[EXERCISE DETAILS] In the listing below, locate the line that contains "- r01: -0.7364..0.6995" and the line that contains "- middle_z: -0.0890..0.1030". Restate word for word those two lines and every line between them, and nothing else.

┄┄┄┄┄┄┄┄┄┄

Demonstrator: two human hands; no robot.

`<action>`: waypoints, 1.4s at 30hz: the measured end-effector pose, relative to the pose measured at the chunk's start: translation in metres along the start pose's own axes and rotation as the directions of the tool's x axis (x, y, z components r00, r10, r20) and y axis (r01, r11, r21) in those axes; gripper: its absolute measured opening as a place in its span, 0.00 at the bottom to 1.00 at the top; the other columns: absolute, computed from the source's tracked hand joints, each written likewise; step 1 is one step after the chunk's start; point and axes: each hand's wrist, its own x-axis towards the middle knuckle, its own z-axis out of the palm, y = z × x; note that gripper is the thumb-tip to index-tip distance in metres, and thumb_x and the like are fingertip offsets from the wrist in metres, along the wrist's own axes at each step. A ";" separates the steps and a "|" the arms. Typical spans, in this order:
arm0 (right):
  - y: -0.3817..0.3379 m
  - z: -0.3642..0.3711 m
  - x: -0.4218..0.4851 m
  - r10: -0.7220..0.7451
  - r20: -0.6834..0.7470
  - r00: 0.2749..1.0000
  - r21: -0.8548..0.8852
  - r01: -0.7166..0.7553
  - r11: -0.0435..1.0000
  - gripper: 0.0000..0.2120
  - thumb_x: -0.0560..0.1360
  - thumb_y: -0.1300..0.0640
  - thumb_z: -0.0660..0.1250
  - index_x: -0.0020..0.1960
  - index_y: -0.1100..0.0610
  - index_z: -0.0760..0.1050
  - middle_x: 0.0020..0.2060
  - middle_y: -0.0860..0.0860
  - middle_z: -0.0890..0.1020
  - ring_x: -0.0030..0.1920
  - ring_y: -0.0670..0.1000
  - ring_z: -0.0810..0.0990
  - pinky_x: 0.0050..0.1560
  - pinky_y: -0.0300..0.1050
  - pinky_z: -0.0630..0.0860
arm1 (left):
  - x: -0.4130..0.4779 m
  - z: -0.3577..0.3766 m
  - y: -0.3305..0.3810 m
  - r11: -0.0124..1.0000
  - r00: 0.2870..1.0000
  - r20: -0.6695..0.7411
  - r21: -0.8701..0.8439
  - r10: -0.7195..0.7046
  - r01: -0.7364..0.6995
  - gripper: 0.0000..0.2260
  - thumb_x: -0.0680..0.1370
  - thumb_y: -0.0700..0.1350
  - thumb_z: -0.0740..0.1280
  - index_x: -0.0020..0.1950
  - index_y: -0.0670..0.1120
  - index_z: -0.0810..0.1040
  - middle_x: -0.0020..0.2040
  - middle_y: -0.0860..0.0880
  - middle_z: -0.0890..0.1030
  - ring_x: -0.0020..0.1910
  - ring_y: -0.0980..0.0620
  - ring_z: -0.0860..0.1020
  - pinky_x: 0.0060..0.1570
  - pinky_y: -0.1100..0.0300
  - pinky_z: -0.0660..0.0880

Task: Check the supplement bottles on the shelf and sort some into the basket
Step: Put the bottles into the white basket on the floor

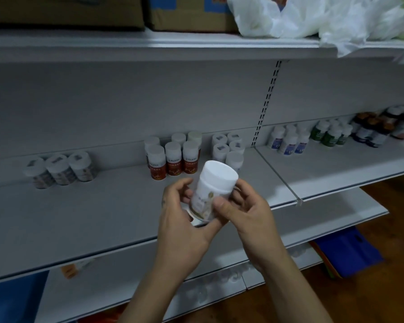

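Tilted white-capped bottle (213, 184) sits between left hand (182, 219) and right hand (245, 213), fingers curled round it

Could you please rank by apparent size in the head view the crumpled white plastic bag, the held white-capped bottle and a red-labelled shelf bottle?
1. Crumpled white plastic bag
2. Held white-capped bottle, enlarged by nearness
3. Red-labelled shelf bottle, farther back; real order unsure

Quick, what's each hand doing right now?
The left hand holds the white bottle, fingers curled round its side.
The right hand holds the same bottle, thumb pressed on the label.
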 end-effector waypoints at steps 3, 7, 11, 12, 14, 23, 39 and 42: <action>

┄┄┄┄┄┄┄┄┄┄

[ANSWER SECTION]
  - r01: -0.7364..0.6995
  - gripper: 0.0000..0.2260
  - thumb_x: -0.0680..0.1370
  - thumb_y: -0.0700..0.1350
  - thumb_z: -0.0740..0.1280
  - index_x: -0.0020..0.1950
  - index_y: -0.0670..0.1120
  - index_z: -0.0810..0.1040
  - middle_x: -0.0020..0.2040
  - middle_y: -0.0860..0.0880
  - middle_z: -0.0890..0.1030

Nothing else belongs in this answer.